# [Dataset section]

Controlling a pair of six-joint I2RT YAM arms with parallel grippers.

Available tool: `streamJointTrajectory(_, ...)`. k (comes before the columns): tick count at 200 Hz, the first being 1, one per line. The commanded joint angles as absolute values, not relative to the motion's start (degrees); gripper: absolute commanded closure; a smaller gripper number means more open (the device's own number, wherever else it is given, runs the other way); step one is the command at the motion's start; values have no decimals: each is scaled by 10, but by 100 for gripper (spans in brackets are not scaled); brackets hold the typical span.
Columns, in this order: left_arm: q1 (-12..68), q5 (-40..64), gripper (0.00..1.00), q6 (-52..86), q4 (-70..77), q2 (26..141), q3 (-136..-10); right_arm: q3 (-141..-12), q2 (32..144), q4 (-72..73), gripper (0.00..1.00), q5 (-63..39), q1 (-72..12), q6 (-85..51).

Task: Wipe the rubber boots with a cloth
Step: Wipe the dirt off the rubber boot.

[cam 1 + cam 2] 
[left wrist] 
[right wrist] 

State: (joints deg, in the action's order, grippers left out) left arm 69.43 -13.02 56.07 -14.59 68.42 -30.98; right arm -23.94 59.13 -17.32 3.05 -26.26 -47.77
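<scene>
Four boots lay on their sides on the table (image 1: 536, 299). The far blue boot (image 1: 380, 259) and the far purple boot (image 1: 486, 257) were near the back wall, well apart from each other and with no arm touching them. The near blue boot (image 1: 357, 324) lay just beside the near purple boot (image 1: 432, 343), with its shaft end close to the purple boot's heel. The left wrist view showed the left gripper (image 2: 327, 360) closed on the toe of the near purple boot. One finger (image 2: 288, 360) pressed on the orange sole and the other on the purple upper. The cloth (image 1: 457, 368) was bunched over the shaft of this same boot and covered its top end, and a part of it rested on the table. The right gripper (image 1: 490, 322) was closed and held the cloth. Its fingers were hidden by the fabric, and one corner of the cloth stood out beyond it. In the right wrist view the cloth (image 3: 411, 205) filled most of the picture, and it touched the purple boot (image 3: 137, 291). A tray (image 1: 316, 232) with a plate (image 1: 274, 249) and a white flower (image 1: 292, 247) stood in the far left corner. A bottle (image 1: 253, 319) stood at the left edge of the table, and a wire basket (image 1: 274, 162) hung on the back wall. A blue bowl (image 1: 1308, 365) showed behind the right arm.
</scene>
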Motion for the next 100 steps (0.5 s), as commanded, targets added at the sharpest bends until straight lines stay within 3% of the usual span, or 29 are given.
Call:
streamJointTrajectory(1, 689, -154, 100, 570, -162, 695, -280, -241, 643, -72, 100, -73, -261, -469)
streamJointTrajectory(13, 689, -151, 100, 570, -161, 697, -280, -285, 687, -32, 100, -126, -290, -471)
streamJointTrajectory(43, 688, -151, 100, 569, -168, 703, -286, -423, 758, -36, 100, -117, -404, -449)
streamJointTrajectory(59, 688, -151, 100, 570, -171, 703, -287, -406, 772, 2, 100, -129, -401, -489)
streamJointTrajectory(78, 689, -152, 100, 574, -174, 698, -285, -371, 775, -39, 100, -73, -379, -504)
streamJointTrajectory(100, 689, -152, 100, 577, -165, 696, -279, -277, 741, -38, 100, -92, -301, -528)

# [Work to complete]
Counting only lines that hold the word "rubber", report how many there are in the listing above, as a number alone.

# [Reply]
2